▸ **Problem statement**: Restate word for word every entry that appears below, skipping its pictures.

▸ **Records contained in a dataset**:
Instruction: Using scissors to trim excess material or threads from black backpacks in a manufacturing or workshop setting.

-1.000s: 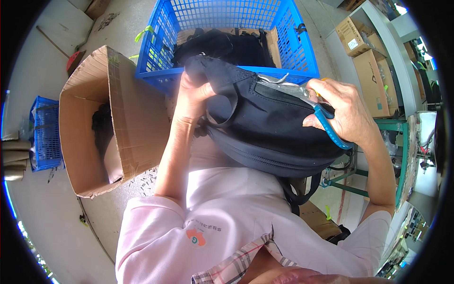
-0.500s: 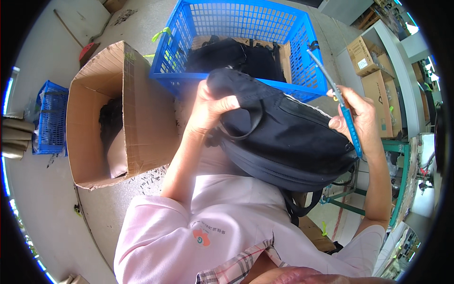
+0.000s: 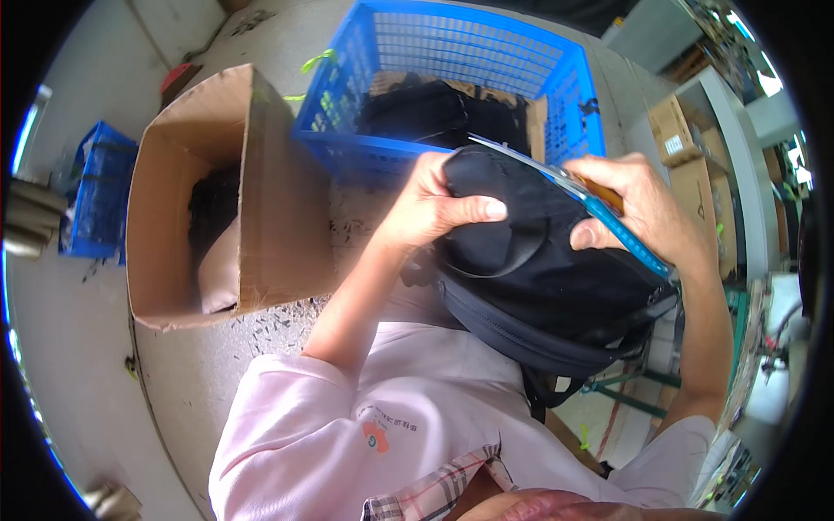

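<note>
A black backpack (image 3: pixel 556 269) lies across my lap, its carry loop hanging near the top end. My left hand (image 3: pixel 439 204) is closed on that end, thumb pressed on the fabric. In my right hand (image 3: pixel 643 204) is a pair of scissors (image 3: pixel 621 227) with teal and orange handles. The blades point left over the far edge of the backpack, close to my left hand. Whether they touch the fabric I cannot tell. The fingertips of my right hand are partly hidden behind the scissors.
Just beyond the backpack stands a blue plastic crate (image 3: pixel 452 30) holding black bags (image 3: pixel 434 113). On the left is an open cardboard box (image 3: pixel 282 208) with dark material inside. A smaller blue crate (image 3: pixel 100 195) sits farther left, and cardboard boxes (image 3: pixel 673 135) fill a shelf at right.
The scissors have swung from pointing up and away to lying leftward over the backpack's far edge. My left hand and the backpack's top end have shifted slightly right.
</note>
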A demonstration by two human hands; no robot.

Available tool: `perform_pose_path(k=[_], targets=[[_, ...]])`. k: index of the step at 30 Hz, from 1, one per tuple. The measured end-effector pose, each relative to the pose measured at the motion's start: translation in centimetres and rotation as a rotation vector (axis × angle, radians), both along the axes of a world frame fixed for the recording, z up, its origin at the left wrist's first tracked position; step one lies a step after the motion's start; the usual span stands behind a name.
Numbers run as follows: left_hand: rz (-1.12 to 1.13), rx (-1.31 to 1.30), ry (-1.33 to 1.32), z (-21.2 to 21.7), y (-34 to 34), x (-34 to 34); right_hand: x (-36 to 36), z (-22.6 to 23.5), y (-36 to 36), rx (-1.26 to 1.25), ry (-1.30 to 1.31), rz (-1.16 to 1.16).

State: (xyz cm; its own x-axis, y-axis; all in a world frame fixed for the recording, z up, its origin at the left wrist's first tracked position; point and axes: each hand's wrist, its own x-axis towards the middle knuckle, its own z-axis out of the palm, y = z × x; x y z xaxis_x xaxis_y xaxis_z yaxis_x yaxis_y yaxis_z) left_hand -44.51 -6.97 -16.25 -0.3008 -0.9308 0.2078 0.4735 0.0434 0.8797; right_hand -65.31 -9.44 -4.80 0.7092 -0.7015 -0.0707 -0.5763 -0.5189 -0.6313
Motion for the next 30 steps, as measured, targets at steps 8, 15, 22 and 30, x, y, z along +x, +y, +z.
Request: perform_pose_path(k=[8,15,22,30], targets=[[0.036,-0.053,0.144,0.4,0.3,0.7,1.1,-1.0,0.3,-0.225,0.022,-0.052],[0.241,-0.115,0.058,1.3,3.3,5.5,6.0,-0.5,-0.1,-0.176,-0.029,0.056],[1.107,0.037,-0.050,5.2,7.4,12.8,2.2,1.7,-2.2,-0.654,-0.261,-0.126],[1.537,-0.194,-1.195,13.4,20.9,47.4,-5.3,-1.9,-2.0,-0.376,-0.432,-0.592]])
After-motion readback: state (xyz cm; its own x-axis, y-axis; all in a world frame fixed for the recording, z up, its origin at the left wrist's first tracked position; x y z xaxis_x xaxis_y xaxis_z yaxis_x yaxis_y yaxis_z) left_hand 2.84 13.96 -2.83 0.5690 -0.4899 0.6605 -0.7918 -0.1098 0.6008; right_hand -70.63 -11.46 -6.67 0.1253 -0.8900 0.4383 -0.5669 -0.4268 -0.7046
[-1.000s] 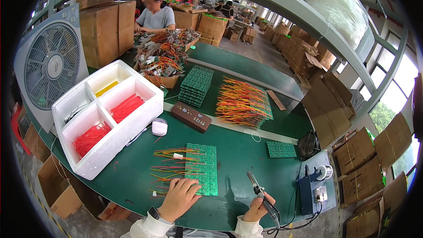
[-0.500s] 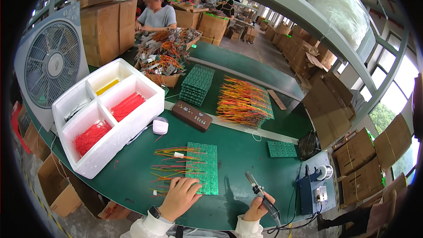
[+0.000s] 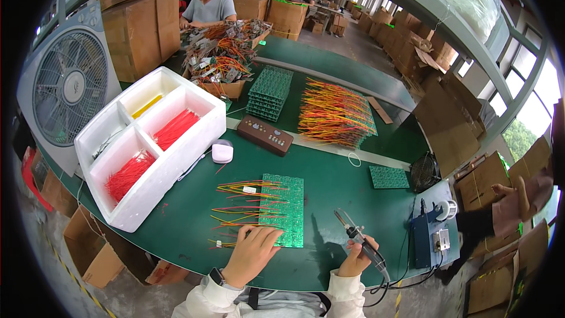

▸ **Task solution**:
Instruction: Using scissors to trim excess material or threads from black backpacks in a manufacturing or workshop setting.

-1.000s: 
-0.500s: 
+0.000s: 

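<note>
A black backpack (image 3: pixel 556 269) lies across my lap, its carry loop hanging near the top end. My left hand (image 3: pixel 439 204) is closed on that end, thumb pressed on the fabric. In my right hand (image 3: pixel 643 204) is a pair of scissors (image 3: pixel 621 227) with teal and orange handles. The blades point left over the far edge of the backpack, close to my left hand. Whether they touch the fabric I cannot tell. The fingertips of my right hand are partly hidden behind the scissors.
Just beyond the backpack stands a blue plastic crate (image 3: pixel 452 30) holding black bags (image 3: pixel 434 113). On the left is an open cardboard box (image 3: pixel 282 208) with dark material inside. A smaller blue crate (image 3: pixel 100 195) sits farther left, and cardboard boxes (image 3: pixel 673 135) fill a shelf at right.
The scissors have swung from pointing up and away to lying leftward over the backpack's far edge. My left hand and the backpack's top end have shifted slightly right.
</note>
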A demonstration by two human hands; no robot.

Available tool: `perform_pose_path(k=[_], targets=[[_, ...]])`. k: index of the step at 30 Hz, from 1, one per tuple. The measured end-effector pose, each relative to the pose measured at the motion's start: translation in centimetres and rotation as a rotation vector (axis × angle, radians), both along the axes of a world frame fixed for the recording, z up, its origin at the left wrist's first tracked position; step one lies a step after the motion's start; the usual span stands behind a name.
Numbers run as follows: left_hand: rz (-1.12 to 1.13), rx (-1.31 to 1.30), ry (-1.33 to 1.32), z (-21.2 to 21.7), y (-34 to 34), x (-34 to 34); right_hand: x (-36 to 36), z (-22.6 to 23.5), y (-36 to 36), rx (-1.26 to 1.25), ry (-1.30 to 1.31), rz (-1.16 to 1.16).

State: (xyz cm; its own x-axis, y-axis; all in a world frame fixed for the recording, z up, its origin at the left wrist's first tracked position; point and axes: each hand's wrist, its own x-axis towards the middle knuckle, its own z-axis out of the palm, y = z × x; x y z xaxis_x xaxis_y xaxis_z yaxis_x yaxis_y yaxis_z) left_hand -44.51 -6.97 -16.25 -0.3008 -0.9308 0.2078 0.4735 0.0434 0.8797; right_hand -65.31 -9.44 -4.80 0.7092 -0.7015 -0.0707 -0.5763 -0.5189 -0.6313
Motion for the next 30 steps, as measured, targets at steps 8, 15, 22 and 30, x, y, z along +x, +y, +z.
Request: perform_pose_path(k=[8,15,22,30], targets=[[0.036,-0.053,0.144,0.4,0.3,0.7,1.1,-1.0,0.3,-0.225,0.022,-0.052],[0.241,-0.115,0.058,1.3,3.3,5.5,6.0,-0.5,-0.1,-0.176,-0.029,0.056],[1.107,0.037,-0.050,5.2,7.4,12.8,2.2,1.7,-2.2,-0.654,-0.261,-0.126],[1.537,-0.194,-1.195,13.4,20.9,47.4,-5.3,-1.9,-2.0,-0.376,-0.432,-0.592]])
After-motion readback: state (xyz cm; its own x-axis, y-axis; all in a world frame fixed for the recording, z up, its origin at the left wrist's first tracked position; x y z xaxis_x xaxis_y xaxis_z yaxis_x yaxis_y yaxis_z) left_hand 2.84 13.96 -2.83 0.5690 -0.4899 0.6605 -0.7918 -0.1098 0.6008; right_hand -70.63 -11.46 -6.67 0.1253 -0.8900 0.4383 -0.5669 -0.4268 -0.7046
[-1.000s] 
[-0.500s] 
[+0.000s] 

Here the output is complete.